In the sense that an overarching music press doesn't really exist anymore, and that no album can generate critical discourse much beyond the week before and week after its release, this is correct.  But to a band's fans, the tour is the thing and critical attention is just one hub in the giant PR release to promote their brand, potential licensing opportunities, and any upcoming tours.  There is still plenty of money to be made in touring, especially with the cost of live events being sky high across so many avenues of entertainment (and yet not sky high because demand is through the roof and people are happy to pay the asking price)

2) One of the reasons I have all but given up on new album releases is the sense that the album doesn't need to exist anymore.  Many artists can get by with drips of new singles, EP's and miscellaneous content.  Playlists are omnipresent, many people don't even listen to a specific artist for more than a track or two, let alone listen to albums from start to finish.  You don't need a new album to go on tour if the fan base is up for it.  The album isn't the once every few years grand statement that it once was.  

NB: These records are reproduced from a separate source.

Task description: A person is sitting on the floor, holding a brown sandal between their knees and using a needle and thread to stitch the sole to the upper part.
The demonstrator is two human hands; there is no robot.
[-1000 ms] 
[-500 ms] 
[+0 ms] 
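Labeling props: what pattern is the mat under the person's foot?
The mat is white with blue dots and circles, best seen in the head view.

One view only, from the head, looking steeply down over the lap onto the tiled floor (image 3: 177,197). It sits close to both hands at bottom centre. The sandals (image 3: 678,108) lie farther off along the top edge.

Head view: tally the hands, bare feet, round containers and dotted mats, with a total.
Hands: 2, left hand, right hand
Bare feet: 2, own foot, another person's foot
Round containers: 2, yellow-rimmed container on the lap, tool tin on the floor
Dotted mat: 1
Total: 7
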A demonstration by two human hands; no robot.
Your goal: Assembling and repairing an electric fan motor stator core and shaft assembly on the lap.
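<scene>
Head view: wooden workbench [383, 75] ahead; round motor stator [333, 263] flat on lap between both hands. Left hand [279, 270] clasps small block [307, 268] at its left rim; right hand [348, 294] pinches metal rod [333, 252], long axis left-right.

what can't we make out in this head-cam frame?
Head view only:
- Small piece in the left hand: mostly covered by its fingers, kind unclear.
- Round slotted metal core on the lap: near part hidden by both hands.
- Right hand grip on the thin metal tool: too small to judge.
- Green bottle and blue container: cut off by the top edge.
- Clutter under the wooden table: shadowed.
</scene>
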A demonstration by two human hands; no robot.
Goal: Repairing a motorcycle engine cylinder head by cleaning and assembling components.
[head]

3) The article correctly laments the notion that music is a basic commodity that one can, and should, get for free.  The demand for vinyl is a reaction to this -- a need to prescribe value to music by people who still value their music collections.  

4) In the 90's the business model for the music industry was simple because for all intents and purposes, there was only one product on sale.  The CD album was sold for exorbitant prices, and those sales could be milked for over two years by staggered releases of singles and music videos to the relevant outlets.  Some major artists didn't even have to tour because their album sales kept them happy, rich, and relevant.  I think many of the lamentations about the lack of a new model come from people who built their careers on the old model.  They don't want to go back to the way things were, but they miss the old sentiments.  Selling music was more straightforward, and you knew what needed to be done to make a living.  Now the business is too fractured, and disproportionate power is held by streaming giants that perpetuate a compensation model that is horrible for the artists.  I don't know the way out of it, but I don't think there's much hope in returning to a simple solution again.  In the same way that I enjoy consuming music in many forms (CD, vinyl, streaming, downloads, social media, at home, at work, in the car, and in various combinations of the above), artists will also need to navigate a complex web of options, and it's quite possible that no "winning" model will ever emerge again.